Hintergrund des Falls – Äpfel nach Belarus statt nach Litauen

Eine polnische Gesellschaft verkaufte Äpfel an einen britischen Abnehmer (A.E. LP), der in Lettland umsatzsteuerlich registriert war. Laut den vorliegenden CMR-Frachtbriefen sollten die Waren von Polen nach Litauen transportiert werden. Die Gesellschaft behandelte diese Lieferungen als innergemeinschaftliche Lieferungen (IGL) und wendete den Steuersatz von 0 % an.

Später stellte die polnische Finanzverwaltung fest, dass die Äpfel nicht nach Litauen, sondern direkt nach Belarus gelangten. Der Abnehmer hatte die Ware ohne Wissen des Verkäufers aus der EU ausgeführt – was durch Zolldaten und IE-599-Nachrichten belegt wurde.
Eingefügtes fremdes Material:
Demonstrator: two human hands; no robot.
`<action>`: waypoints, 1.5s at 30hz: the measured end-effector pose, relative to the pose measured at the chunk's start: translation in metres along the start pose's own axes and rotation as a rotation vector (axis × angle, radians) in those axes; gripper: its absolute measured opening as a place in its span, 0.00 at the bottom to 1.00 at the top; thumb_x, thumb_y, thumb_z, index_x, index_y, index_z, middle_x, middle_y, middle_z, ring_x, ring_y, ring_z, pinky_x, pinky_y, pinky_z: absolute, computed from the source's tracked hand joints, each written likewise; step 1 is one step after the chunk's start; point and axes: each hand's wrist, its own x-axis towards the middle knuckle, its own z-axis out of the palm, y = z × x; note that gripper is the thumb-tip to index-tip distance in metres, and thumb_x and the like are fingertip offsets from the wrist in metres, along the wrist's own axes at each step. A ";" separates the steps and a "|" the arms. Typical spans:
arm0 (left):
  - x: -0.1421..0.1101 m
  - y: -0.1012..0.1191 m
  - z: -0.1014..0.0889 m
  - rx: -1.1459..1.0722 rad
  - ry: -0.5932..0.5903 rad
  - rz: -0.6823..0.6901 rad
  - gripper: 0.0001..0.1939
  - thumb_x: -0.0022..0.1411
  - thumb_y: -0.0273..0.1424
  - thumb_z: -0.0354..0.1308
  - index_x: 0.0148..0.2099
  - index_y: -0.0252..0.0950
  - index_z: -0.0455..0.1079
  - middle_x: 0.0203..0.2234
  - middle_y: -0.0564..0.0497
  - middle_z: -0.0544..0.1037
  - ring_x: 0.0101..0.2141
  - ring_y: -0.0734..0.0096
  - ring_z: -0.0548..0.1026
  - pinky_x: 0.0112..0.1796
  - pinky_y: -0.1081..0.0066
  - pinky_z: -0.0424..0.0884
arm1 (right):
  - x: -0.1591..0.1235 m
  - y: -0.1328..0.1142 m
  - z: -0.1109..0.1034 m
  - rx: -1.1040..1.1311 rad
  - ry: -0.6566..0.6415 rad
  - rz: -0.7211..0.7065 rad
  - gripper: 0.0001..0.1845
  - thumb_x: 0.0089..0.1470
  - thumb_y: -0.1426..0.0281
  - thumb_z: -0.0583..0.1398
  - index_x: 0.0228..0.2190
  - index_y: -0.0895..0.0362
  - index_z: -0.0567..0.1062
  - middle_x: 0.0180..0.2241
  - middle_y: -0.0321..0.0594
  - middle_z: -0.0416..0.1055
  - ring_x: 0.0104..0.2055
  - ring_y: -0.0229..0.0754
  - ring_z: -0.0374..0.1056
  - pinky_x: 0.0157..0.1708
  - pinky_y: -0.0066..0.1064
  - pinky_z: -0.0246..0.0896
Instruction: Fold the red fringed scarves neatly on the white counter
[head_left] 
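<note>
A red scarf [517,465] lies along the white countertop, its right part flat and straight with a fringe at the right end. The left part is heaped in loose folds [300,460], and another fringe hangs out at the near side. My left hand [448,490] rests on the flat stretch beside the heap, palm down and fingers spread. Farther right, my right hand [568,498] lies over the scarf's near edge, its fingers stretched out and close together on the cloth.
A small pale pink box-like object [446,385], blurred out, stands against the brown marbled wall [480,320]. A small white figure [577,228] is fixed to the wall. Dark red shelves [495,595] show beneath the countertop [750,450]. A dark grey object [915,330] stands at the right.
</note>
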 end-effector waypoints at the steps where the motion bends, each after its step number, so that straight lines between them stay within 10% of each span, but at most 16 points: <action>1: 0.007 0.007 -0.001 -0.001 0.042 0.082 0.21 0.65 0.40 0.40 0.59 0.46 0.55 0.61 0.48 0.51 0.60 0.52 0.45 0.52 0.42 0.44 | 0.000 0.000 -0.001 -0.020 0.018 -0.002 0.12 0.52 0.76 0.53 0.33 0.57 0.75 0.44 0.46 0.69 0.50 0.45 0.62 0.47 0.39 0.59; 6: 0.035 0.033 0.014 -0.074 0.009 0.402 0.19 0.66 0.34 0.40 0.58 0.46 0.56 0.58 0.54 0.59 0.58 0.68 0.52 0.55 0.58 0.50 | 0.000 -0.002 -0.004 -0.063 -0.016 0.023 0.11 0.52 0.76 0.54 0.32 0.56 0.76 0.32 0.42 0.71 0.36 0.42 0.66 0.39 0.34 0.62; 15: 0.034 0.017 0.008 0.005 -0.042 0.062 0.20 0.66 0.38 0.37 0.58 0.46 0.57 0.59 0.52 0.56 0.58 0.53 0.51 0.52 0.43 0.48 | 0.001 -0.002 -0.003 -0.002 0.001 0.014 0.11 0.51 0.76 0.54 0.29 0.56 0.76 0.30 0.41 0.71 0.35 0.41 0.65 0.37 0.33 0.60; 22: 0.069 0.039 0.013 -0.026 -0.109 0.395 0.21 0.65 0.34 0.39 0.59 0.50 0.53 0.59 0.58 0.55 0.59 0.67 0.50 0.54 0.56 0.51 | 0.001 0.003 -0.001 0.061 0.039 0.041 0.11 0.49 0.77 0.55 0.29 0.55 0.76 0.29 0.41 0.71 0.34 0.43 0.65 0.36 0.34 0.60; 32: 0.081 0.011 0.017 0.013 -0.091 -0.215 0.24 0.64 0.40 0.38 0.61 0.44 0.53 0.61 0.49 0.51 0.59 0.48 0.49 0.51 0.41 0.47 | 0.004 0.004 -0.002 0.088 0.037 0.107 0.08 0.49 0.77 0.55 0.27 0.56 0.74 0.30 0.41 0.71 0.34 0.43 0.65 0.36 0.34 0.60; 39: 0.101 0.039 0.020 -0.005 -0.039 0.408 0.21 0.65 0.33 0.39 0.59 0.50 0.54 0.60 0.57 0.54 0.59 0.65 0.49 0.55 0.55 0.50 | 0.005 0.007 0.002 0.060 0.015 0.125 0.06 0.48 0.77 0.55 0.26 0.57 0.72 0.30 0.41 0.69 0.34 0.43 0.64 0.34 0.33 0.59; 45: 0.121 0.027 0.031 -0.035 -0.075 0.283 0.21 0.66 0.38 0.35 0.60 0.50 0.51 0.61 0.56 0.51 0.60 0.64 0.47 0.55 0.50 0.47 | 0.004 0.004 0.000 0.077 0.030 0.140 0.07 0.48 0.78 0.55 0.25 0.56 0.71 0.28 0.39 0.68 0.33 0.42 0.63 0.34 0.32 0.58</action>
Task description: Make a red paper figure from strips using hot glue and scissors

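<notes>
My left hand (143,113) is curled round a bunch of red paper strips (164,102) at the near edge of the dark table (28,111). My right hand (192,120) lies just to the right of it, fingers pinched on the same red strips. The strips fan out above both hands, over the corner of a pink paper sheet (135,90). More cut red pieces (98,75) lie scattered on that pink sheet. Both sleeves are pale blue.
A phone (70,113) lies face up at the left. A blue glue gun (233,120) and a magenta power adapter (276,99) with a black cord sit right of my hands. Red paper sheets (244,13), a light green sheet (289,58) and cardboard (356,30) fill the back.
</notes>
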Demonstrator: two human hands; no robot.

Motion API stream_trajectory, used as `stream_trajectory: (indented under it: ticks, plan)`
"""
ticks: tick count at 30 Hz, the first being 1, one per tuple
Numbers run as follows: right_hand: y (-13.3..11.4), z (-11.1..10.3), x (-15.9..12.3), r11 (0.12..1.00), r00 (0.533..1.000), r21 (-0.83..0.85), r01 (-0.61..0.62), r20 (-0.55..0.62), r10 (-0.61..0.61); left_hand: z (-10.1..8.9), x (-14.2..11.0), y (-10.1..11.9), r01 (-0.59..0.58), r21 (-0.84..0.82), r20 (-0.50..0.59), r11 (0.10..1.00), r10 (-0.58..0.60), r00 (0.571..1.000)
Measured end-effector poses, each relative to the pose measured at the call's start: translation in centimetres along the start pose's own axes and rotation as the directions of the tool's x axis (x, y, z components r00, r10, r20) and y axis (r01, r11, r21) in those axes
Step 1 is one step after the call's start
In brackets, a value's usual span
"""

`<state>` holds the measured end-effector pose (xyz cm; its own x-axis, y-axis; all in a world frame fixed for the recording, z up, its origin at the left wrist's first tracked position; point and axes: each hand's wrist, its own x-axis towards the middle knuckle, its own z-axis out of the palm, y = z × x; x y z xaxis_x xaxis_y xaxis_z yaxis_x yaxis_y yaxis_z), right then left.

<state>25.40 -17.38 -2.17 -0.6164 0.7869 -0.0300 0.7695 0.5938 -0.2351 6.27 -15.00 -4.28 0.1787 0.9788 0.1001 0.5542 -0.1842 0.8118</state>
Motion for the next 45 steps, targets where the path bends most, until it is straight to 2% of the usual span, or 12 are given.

Die Behörden argumentierten, dass keine IGL vorlag und der Vorgang als inländische Lieferung mit 5% USt zu behandeln sei. Außerdem verhängten sie eine 30%-Sanktion. 

Vorlagefragen des polnischen Gerichts (WSA Warschau)

 Der Administrative Verwaltungsgericht (WSA) in Warschau legte dem EuGH drei Fragen zur Auslegung von Art. 146 der UE-Mehrwertsteuerrichtlinie 2006/112 vor.
Kern der Fragen war, ob:

  • eine als innergemeinschaftliche Lieferung deklarierte Transaktion als Exportlieferung gelten kann, wenn der Abnehmer die Ware ohne Wissen des Lieferanten außerhalb der EU ausführt, und
  • ob das Fehlen korrekter Exportdokumente (z. B. IE-599 oder CC599C) allein die Steuerbefreiung ausschließen darf.

Entscheidung des EuGH – Objektive Fakten sind maßgeblich

Urteil des EuGH (C-602/24)

Der EuGH stellte klar, dass ein Export dann vorliegt, wenn das Recht zur Verfügung über den Gegenstand auf den Erwerber übergeht und die Ware physisch das Unionsgebiet verlässt – unabhängig von der subjektiven Absicht der Parteien.

Damit hat der Gerichtshof zwei wesentliche Grundsätze betont:

a) Vorrang der materiellen Voraussetzungen

  • Entscheidend ist die tatsächliche Lieferung und der physische Export.
  • Die ursprüngliche Erklärung als IGL oder die subjektive Absicht der Parteien spielt keine Rolle, wenn die Ware tatsächlich die EU verlässt.
  • Der Umstand, dass der Verkäufer den Export nicht selbst dokumentiert, sondern dieser erst durch die Finanzverwaltung festgestellt wird, schadet nicht.

b) Unverhältnismäßigkeit reiner Formalverstöße

  • Das Fehlen von Dokumenten wie IE599/CC599C darf nicht allein zur Versagung der Steuerbefreiung führen.
  • Wenn die Finanzbehörden sicher feststellen können, dass die Ware ausgeführt wurde, muss die Befreiung gewährt werden.
  • Nationale Vorschriften, die die Steuerfreiheit ausschließlich an formale Nachweispflichten knüpfen, gehen über das Erforderliche hinaus und verletzen die Grundsätze der Neutralität und Verhältnismäßigkeit.

 Fazit

 Der EuGH stellt in seinem Urteil zwei Grundpfeiler klar:

  1. Entscheidend sind die objektiven, materiellen Voraussetzungen des Exports – insbesondere die tatsächliche Ausfuhr der Waren. Die subjektive Absicht oder ursprüngliche Deklaration als innergemeinschaftliche Lieferung spielt keine Rolle.
  2. Eine Versagung der Steuerbefreiung allein wegen fehlender Dokumente ist unverhältnismäßig, wenn die Behörden den Export sicher nachweisen können. Nationale Vorschriften dürfen die Steuerfreiheit nicht ausschließlich von formalen Pflichten abhängig machen.

Damit stärkt der EuGH den Grundsatz der Steuerneutralität und betont, dass Realität Vorrang vor Formalismus hat.